Sprawa podsłuchiwania córki Tuska śmiertelnym zagrożeniem dla PiS. Stanowski ruszył do ataku razem z TV Republika

2 tygodni temu
Zdjęcie: Sprawa podsłuchiwania córki Tuska śmiertelnym zagrożeniem dla PiS. Stanowski ruszył do ataku razem z TV Republika


Podsłuchiwanie córki Donalda Tuska oraz kopiowanie materiałów z nielegalnych podsłuchów na potrzeby polityków PiS to polityczna bomba, która może rozerwać całą partię Kaczyńskiego od środka. Warto sobie uświadomić, iż to nie jest już zwykła afera – to śmiertelne zagrożenie dla Jarosława Kaczyńskiego, Mariusza Kamińskiego, Macieja Wąsika i Zbigniewa Ziobry.

W tle – nielegalne włamanie na telefon Romana Giertycha, dokonane przez CBA za czasów rządów PiS. Zebrane materiały miały być przekazywane politykom obozu władzy, a wśród nich znalazły się rozmowy z córką obecnego premiera. Uderzenie w rodzinę Donalda Tuska było aktem desperacji ludzi, którzy bali się utraty władzy. Ale ta historia ma jeszcze mocniejszy wymiar. W Polsce – jak pokazują reakcje w mediach społecznościowych – rodzina to świętość. choćby najbardziej zagorzali zwolennicy PiS nie potrafią przełknąć tego, iż partyjne służby podsłuchiwały dziecko przeciwnika politycznego.

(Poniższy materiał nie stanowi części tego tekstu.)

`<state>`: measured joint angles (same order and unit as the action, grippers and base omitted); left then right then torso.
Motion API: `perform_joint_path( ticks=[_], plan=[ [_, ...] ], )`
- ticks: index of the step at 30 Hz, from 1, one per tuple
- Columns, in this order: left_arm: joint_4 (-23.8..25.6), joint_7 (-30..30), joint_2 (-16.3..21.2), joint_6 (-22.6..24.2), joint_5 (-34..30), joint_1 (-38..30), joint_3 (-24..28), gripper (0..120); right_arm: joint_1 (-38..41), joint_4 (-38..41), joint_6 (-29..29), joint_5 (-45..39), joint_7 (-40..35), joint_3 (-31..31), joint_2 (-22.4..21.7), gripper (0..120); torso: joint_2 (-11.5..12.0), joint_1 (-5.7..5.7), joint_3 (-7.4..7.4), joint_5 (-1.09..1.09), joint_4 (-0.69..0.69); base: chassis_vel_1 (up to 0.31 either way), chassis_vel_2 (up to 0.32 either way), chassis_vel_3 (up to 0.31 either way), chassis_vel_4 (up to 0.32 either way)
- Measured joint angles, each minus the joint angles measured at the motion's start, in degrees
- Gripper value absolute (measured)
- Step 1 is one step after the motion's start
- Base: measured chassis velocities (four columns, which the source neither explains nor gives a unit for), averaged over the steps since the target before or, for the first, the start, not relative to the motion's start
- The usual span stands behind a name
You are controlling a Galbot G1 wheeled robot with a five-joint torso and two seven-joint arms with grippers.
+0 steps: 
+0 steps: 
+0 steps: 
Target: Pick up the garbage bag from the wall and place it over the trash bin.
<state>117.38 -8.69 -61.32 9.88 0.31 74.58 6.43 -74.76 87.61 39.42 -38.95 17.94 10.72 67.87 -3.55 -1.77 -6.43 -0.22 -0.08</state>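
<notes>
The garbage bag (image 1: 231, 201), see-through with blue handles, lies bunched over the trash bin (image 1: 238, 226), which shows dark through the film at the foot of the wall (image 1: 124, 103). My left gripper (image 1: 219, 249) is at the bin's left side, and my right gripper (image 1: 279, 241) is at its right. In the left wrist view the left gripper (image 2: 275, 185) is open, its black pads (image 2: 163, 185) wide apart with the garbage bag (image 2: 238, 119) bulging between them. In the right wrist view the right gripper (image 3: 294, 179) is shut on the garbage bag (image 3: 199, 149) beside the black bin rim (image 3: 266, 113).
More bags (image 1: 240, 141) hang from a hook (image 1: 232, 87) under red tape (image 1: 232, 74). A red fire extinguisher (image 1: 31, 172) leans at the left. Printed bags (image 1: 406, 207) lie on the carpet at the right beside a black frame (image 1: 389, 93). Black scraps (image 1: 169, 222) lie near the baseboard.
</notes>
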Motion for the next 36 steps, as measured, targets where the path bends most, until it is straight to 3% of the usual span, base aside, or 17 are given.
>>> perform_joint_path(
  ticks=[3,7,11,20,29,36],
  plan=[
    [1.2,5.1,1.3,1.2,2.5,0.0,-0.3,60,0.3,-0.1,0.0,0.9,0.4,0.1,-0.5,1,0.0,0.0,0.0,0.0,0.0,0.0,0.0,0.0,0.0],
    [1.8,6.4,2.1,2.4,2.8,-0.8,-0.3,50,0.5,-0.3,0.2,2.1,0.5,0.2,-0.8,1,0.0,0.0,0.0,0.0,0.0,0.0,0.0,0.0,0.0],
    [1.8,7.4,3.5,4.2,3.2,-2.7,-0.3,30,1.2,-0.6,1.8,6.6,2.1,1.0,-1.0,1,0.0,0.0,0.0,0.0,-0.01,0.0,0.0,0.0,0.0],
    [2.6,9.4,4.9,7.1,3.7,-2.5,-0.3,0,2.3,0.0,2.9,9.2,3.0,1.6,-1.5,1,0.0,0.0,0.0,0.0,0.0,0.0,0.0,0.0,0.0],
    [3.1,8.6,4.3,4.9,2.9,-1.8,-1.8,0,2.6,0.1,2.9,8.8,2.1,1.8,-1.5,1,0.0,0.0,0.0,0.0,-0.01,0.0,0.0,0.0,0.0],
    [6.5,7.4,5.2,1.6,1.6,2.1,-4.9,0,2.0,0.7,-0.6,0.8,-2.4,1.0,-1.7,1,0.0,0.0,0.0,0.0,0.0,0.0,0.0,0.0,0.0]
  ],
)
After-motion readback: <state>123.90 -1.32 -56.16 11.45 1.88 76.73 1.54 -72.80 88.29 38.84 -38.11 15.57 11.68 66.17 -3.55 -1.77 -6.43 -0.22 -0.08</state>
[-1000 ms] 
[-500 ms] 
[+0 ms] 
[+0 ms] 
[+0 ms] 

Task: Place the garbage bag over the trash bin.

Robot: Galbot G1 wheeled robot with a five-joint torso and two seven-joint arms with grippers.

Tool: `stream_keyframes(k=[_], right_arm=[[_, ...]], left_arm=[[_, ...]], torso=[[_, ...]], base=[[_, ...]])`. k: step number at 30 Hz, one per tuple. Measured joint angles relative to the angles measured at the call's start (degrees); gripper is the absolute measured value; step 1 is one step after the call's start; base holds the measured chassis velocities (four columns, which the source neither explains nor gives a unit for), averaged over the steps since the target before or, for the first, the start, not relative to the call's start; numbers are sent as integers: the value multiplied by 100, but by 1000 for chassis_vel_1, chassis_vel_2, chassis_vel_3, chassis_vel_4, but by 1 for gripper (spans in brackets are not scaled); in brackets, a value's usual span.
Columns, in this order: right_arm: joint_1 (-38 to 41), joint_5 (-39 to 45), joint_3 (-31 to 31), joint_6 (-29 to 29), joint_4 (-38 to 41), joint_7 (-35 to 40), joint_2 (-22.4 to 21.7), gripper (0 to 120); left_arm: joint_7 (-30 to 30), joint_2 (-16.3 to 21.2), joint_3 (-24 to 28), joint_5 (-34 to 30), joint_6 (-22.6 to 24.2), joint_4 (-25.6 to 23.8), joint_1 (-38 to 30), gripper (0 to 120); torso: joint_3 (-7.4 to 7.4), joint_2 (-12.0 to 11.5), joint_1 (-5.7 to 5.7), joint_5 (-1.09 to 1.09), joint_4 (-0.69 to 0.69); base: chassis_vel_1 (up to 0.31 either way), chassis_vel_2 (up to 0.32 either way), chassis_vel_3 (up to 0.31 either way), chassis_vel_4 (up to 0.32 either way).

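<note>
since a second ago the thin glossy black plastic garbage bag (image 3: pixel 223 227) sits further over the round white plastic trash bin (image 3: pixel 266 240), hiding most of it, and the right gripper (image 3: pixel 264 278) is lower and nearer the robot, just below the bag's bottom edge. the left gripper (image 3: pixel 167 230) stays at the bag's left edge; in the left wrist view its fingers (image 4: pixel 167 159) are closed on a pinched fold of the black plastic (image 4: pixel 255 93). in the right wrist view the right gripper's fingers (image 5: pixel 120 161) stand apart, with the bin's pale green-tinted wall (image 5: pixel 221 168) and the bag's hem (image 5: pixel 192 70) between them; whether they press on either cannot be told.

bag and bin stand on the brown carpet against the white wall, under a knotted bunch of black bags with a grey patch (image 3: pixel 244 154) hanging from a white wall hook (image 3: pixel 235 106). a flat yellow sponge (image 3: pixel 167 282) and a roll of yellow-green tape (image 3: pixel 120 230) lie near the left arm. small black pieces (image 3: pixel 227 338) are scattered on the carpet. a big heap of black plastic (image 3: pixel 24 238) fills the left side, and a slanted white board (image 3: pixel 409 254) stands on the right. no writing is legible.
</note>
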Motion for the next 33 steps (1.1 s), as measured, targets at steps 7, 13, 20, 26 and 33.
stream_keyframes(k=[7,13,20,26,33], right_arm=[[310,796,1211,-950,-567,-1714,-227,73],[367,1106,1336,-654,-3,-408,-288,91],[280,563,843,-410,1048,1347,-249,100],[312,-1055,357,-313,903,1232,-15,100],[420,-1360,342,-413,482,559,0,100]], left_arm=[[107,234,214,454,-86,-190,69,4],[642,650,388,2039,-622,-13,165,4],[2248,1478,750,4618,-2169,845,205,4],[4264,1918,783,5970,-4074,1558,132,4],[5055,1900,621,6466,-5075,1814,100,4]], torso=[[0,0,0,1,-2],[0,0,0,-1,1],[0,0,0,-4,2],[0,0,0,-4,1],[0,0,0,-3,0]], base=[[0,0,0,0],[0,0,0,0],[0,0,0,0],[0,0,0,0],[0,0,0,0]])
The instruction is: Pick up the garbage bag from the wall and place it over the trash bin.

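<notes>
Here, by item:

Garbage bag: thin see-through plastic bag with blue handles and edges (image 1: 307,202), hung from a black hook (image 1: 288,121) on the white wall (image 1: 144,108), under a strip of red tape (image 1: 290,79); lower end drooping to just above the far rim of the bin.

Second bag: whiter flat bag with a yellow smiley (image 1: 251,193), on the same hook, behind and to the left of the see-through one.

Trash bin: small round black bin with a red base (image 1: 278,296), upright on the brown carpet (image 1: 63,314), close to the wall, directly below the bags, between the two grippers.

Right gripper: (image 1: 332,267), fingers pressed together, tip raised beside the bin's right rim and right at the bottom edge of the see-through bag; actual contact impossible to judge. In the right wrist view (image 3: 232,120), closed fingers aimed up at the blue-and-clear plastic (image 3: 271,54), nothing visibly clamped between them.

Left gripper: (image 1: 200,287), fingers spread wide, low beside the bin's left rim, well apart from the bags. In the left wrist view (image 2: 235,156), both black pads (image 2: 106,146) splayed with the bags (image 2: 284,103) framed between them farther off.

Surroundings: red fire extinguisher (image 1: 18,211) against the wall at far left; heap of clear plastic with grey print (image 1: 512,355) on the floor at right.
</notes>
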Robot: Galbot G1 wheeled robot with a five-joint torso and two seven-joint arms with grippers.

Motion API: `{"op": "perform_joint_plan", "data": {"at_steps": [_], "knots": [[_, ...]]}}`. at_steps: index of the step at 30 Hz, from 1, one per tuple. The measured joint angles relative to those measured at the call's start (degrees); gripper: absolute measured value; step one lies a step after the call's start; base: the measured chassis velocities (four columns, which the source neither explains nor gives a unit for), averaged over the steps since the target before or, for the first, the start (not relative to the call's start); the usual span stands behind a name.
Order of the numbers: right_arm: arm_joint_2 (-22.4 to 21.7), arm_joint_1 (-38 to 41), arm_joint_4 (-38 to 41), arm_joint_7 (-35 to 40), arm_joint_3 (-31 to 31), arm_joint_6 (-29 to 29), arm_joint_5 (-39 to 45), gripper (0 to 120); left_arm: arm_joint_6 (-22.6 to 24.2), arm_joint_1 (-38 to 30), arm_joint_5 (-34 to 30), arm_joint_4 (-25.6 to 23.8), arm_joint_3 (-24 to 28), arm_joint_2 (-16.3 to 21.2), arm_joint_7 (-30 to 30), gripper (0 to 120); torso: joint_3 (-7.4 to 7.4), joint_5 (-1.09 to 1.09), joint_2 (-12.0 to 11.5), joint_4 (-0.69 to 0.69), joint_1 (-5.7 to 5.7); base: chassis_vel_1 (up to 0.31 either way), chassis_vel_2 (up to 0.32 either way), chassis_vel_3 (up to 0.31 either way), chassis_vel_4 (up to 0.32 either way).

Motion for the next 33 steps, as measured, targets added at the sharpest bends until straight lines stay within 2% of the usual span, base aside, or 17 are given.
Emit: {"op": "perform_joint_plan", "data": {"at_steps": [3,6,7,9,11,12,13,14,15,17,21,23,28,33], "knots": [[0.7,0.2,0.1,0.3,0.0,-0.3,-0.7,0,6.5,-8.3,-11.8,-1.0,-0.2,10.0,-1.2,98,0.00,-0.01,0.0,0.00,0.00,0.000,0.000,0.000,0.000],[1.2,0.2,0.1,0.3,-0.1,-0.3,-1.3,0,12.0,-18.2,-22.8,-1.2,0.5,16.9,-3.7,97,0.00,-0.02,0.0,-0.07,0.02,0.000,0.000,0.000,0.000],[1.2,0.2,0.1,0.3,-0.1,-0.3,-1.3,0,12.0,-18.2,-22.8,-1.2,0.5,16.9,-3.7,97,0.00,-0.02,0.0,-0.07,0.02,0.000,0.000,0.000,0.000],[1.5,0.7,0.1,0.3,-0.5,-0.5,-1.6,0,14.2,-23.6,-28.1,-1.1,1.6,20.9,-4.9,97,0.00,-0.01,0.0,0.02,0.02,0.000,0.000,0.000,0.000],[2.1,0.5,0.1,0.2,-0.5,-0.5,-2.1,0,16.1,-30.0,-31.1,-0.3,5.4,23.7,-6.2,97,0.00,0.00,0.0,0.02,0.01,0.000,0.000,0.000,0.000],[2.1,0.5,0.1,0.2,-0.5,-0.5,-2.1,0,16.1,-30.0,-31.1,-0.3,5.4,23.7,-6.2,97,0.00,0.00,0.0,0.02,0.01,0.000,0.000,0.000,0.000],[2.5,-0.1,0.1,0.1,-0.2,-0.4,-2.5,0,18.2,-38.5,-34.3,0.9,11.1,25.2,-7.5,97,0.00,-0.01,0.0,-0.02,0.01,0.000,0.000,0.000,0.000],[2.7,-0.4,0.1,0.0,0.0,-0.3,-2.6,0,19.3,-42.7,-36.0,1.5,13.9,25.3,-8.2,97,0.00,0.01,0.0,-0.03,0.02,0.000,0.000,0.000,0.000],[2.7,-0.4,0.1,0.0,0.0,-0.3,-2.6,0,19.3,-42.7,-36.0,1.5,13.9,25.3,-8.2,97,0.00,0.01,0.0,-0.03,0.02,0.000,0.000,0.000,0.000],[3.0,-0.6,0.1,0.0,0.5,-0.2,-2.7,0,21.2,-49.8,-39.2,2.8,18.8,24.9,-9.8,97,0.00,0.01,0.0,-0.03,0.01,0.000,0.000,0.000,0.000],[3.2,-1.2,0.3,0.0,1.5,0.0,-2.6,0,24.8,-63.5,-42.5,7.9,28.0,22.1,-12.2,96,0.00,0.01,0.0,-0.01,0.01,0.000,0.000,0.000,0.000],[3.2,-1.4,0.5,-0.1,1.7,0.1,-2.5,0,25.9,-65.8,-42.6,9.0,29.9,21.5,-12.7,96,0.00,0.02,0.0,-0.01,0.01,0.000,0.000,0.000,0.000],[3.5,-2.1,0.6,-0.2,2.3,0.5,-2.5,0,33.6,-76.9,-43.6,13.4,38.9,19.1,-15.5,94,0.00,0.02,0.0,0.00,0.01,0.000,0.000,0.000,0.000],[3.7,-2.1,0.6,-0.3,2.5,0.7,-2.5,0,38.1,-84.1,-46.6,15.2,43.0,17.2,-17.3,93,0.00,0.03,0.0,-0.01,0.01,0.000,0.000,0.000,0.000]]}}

W oczach opinii publicznej to nie polityka – to zbrodnia.

Nic więc dziwnego, iż machina propagandowa PiS ruszyła pełną parą. TV Republika i Krzysztof Stanowski próbują odwrócić uwagę, zakrzyczeć fakty i wbić w ludzi przekaz, iż to wszystko „atak na służby” i „zemsta Tuska”. Stanowski, który coraz częściej pojawia się na tym samym medialnym froncie, co partyjni komentatorzy, dołączył do obrony nie do obrony. W Polsce wrze. Ludzie pytają, kto zlecił podsłuchy, kto miał dostęp do prywatnych rozmów i kto z tego korzystał. W samej partii narasta panika – działacze PiS zaczynają zdawać sobie sprawę, iż tym razem nie da się wszystkiego zakłamać.

Afera Pegasusa wraca jak bumerang, ale teraz z twarzą ofiary, którą rozumie każdy rodzic. Podsłuchiwanie córki premiera to przekroczenie granicy, z której nie ma odwrotu. I choć Kaczyński i jego ludzie próbują odwrócić bieg wydarzeń, wygląda na to, iż tym razem choćby ich własny elektorat nie kupi tej bajki.